• [What you have to do]: Output the lines below exactly, please, from the first line until the line with "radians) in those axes", counting both.

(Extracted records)
◇ ◇ ◇ ◇ ◇ ◇ ◇

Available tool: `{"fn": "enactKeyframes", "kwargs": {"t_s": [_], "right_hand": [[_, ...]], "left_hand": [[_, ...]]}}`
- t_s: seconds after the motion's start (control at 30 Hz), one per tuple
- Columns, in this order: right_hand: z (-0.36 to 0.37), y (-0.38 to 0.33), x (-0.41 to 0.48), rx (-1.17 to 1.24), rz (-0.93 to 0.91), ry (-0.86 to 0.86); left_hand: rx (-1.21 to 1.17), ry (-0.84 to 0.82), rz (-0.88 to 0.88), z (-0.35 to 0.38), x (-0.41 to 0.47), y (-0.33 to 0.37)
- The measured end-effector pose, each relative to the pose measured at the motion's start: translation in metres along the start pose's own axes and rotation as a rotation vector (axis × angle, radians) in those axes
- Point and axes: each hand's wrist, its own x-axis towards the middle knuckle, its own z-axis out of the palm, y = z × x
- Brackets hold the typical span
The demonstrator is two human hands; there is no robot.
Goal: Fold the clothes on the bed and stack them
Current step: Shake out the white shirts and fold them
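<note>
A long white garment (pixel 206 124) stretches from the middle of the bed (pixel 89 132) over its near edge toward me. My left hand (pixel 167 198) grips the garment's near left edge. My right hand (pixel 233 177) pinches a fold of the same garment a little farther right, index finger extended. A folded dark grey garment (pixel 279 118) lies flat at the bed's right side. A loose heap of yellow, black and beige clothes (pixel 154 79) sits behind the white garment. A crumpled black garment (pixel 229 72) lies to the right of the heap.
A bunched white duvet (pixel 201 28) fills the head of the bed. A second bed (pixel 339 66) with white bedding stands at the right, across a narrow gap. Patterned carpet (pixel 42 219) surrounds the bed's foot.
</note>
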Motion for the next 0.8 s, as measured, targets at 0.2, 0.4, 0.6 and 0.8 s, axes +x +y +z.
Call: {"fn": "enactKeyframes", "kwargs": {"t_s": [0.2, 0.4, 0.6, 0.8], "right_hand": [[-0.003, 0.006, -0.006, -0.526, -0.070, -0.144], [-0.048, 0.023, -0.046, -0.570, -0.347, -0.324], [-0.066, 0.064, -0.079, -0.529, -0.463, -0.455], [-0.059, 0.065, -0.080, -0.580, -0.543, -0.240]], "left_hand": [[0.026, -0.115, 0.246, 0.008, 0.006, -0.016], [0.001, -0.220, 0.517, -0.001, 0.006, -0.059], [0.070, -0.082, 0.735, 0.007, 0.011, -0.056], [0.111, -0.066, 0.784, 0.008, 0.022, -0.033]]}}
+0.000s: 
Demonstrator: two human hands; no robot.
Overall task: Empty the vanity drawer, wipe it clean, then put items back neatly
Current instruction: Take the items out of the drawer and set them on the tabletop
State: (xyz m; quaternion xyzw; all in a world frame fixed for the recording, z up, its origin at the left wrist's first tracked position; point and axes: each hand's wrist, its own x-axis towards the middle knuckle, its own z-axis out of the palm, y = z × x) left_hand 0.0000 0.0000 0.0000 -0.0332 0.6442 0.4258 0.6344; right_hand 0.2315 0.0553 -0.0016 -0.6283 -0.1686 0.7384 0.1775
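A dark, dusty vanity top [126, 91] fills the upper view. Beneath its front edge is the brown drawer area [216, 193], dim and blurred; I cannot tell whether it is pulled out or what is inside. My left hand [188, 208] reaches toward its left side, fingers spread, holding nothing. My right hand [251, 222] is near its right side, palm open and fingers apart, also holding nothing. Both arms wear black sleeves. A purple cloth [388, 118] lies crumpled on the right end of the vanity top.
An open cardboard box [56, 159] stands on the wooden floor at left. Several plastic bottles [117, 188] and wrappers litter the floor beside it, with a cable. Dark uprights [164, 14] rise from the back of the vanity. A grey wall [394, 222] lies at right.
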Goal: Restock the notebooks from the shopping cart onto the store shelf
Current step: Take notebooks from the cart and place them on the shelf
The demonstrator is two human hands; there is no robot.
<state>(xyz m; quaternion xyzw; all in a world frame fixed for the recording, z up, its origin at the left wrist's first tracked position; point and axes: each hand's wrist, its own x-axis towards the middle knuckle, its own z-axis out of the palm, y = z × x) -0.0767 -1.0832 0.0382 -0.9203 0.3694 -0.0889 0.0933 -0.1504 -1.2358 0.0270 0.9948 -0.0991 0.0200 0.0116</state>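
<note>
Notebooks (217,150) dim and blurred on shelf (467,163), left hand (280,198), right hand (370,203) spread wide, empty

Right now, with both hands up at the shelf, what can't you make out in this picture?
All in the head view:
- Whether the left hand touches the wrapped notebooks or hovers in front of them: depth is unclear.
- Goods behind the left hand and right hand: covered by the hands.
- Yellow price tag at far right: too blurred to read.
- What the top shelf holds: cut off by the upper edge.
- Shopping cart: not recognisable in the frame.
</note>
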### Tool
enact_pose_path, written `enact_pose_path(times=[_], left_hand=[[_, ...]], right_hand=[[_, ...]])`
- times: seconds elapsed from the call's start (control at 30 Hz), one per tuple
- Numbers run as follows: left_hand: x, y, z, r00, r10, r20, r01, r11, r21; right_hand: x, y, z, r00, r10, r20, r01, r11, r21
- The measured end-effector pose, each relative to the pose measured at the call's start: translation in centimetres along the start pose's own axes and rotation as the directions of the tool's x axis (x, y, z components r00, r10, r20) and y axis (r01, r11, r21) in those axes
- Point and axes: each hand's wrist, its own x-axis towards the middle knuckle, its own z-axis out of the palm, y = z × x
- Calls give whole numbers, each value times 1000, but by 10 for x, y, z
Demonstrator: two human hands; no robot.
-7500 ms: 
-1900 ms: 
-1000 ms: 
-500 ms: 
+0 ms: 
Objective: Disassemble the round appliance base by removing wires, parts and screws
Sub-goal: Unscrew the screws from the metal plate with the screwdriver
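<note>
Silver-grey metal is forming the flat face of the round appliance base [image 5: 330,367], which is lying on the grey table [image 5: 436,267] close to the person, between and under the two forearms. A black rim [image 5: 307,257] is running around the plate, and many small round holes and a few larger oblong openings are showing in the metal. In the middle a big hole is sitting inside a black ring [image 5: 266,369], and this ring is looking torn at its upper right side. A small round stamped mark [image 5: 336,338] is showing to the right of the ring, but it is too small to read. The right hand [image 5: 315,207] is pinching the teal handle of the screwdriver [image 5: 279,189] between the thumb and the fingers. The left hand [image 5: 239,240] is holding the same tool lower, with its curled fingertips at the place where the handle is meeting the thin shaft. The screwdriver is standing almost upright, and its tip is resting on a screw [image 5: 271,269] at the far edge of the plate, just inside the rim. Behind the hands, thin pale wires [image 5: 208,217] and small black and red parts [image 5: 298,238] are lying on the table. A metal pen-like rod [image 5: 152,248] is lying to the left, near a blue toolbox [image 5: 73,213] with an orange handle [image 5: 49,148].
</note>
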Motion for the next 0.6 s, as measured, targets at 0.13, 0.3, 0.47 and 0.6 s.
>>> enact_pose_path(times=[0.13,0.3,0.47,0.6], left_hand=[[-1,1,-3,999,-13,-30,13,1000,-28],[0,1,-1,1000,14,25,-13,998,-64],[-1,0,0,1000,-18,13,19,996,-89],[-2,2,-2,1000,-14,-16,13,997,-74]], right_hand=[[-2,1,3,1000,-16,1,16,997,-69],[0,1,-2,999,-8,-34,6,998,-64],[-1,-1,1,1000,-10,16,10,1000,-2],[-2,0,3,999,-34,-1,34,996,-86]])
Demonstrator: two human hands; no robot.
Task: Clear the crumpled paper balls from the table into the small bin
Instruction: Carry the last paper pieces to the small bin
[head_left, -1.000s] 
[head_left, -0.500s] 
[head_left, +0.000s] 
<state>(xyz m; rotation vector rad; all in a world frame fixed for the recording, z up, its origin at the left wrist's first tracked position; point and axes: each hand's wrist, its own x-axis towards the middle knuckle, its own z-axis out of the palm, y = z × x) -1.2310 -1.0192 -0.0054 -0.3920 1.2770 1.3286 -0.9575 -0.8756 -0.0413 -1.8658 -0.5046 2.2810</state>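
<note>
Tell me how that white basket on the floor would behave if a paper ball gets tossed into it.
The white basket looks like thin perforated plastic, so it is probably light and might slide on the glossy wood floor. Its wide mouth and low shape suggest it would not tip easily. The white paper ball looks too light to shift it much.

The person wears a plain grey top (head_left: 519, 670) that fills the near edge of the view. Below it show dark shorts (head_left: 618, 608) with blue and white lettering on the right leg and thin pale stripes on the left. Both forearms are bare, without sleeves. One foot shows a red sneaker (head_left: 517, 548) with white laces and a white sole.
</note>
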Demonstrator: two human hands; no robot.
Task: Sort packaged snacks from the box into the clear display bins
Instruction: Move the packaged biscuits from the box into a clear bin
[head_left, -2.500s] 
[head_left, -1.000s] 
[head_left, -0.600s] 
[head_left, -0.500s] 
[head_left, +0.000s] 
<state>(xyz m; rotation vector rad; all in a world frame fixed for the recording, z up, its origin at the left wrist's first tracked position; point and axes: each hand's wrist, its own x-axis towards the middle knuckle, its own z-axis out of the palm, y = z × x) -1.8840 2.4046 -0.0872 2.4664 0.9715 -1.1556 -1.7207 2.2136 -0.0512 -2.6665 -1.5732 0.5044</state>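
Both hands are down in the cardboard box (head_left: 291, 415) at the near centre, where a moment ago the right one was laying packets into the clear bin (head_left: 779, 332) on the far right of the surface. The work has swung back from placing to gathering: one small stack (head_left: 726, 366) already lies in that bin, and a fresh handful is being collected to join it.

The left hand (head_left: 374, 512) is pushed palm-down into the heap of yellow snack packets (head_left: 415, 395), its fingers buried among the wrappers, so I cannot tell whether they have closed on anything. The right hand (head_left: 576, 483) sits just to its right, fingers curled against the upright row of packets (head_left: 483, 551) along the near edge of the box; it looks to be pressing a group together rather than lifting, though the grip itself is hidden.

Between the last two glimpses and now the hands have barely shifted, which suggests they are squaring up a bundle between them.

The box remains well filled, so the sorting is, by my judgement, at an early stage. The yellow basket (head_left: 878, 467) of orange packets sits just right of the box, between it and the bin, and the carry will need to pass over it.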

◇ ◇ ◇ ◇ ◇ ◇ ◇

• [Exercise result]:
Available tool: `{"fn": "enactKeyframes", "kwargs": {"t_s": [_], "right_hand": [[_, ...]], "left_hand": [[_, ...]]}}`
- t_s: seconds after the motion's start (control at 30 Hz), one per tuple
- Columns, in this order: right_hand: z (-0.36 to 0.37), y (-0.38 to 0.33), x (-0.41 to 0.48), rx (-1.17 to 1.24), rz (-0.93 to 0.91), ry (-0.86 to 0.86); left_hand: rx (-1.21 to 1.17), ry (-0.84 to 0.82), rz (-0.88 to 0.88), z (-0.35 to 0.38), x (-0.41 to 0.47), y (-0.33 to 0.37)
- The measured end-effector pose, each relative to the pose measured at the motion's start: translation in metres along the start pose's own axes and rotation as a rotation vector (axis × angle, radians) in those axes

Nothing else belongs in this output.